Assignment
Below are some entries; state how many of their lines include the word "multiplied" and give no more than that number.

Study material
..........
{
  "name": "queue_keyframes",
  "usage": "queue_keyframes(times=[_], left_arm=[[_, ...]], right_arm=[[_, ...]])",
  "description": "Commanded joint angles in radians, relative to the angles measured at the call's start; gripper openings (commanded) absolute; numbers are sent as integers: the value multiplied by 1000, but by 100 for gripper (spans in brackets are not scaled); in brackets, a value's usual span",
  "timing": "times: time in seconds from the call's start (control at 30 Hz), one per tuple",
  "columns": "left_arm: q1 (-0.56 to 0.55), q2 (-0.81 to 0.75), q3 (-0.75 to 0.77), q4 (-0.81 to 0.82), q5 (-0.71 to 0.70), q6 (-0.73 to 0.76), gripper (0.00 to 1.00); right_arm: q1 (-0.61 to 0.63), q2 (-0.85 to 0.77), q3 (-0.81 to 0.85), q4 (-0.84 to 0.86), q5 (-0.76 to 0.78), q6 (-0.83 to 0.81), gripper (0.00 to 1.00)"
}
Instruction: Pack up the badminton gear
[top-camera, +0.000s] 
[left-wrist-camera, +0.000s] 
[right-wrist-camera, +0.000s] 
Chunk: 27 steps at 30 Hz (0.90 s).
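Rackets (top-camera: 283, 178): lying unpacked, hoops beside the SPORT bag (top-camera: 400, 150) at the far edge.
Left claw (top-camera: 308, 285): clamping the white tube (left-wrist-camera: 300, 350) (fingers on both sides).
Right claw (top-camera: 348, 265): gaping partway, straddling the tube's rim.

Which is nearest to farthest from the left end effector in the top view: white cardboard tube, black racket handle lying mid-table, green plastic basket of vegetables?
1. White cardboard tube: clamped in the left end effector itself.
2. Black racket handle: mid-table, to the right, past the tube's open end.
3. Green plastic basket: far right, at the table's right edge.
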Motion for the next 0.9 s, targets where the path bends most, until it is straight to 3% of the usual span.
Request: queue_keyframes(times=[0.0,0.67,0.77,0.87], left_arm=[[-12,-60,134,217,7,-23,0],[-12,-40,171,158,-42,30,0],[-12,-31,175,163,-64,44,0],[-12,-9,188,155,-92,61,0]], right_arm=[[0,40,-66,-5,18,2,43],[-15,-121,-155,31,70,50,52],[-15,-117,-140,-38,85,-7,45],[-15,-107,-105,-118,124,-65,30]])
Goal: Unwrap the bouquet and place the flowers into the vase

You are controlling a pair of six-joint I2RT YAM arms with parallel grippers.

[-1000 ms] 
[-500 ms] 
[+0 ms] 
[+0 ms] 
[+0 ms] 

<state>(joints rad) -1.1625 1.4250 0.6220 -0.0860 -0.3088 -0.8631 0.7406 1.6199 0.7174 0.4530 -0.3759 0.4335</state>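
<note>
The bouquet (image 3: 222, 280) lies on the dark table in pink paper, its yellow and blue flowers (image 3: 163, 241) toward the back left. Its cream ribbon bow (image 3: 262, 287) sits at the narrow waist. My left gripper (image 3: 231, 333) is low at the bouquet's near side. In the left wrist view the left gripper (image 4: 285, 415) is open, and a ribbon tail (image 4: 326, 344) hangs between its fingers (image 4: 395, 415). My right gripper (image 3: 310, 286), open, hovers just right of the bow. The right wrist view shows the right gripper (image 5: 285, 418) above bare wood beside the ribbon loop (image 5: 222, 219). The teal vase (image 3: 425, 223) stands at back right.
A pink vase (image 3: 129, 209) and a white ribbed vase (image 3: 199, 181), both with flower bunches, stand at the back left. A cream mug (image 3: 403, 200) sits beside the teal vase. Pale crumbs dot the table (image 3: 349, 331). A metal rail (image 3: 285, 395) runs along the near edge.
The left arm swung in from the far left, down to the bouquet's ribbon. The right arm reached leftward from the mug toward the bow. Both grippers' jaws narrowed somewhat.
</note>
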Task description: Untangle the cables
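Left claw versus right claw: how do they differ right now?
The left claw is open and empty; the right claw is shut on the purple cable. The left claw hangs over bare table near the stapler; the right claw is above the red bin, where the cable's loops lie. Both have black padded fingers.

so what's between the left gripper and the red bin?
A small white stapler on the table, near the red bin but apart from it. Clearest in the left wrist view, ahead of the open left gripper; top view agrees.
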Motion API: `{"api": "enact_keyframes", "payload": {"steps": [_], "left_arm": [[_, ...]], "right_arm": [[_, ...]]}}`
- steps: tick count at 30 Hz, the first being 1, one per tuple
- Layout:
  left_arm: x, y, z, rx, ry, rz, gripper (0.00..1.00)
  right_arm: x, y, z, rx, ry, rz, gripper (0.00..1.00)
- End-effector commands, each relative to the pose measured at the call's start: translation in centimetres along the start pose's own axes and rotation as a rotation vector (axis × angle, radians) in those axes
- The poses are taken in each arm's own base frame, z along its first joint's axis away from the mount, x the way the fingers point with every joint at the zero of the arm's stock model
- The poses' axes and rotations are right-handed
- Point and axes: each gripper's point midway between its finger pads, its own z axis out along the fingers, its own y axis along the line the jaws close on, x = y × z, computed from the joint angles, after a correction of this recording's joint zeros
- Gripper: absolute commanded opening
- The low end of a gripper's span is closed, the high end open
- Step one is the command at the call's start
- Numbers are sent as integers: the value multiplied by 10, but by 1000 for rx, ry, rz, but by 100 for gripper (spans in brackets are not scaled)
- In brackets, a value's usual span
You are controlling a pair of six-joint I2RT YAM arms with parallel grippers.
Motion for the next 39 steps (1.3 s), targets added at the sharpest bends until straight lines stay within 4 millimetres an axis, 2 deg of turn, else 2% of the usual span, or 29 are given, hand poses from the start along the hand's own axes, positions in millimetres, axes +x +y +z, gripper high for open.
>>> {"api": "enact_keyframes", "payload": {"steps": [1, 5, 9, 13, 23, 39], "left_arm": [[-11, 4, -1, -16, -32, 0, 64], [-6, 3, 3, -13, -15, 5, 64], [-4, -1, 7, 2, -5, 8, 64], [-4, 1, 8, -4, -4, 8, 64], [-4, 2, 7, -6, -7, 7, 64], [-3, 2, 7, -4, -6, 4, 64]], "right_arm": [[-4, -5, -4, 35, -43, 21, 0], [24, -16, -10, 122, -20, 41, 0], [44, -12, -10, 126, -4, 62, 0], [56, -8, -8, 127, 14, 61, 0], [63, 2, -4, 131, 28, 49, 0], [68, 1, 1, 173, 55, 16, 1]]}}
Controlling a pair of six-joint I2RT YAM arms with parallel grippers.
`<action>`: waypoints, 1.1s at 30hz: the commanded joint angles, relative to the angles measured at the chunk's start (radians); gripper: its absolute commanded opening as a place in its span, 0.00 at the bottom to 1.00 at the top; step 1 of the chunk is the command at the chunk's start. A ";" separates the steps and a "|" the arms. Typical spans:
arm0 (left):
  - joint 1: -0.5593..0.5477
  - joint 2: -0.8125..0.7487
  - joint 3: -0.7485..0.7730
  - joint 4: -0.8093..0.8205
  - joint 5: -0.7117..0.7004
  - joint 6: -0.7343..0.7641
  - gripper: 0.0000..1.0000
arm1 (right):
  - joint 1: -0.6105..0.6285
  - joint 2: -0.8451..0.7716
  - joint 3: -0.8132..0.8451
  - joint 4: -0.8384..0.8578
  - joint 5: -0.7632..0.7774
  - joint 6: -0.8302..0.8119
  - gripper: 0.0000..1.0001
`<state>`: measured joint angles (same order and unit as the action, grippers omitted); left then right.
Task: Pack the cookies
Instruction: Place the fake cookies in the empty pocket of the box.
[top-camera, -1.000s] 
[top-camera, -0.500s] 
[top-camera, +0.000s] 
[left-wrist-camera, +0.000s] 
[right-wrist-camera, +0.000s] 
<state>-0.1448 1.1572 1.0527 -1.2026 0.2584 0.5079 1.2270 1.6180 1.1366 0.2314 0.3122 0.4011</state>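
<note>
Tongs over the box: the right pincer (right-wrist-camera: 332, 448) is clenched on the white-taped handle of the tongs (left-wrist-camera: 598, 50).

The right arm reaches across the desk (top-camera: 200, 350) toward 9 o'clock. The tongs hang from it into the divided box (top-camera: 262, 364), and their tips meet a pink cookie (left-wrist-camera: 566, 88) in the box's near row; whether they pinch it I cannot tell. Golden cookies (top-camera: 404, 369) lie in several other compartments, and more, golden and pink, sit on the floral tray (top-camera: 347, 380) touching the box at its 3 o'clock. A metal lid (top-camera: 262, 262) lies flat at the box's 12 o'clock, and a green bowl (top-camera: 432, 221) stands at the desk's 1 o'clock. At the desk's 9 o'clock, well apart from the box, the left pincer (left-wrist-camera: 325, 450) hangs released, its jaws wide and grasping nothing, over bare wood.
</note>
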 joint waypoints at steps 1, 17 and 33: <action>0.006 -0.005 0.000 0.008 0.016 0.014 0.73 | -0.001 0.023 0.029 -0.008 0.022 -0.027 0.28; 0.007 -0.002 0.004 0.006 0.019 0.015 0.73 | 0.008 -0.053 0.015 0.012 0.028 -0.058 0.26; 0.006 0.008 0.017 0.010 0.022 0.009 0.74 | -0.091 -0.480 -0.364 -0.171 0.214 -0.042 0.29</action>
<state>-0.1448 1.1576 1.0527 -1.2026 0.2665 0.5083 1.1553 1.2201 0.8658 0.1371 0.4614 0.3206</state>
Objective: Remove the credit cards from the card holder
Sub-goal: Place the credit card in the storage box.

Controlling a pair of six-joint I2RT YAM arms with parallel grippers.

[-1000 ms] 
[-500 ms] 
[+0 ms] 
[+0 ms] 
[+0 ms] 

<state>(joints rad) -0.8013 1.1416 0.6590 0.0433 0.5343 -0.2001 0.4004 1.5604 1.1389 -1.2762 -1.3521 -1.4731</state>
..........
Output for this exercise
2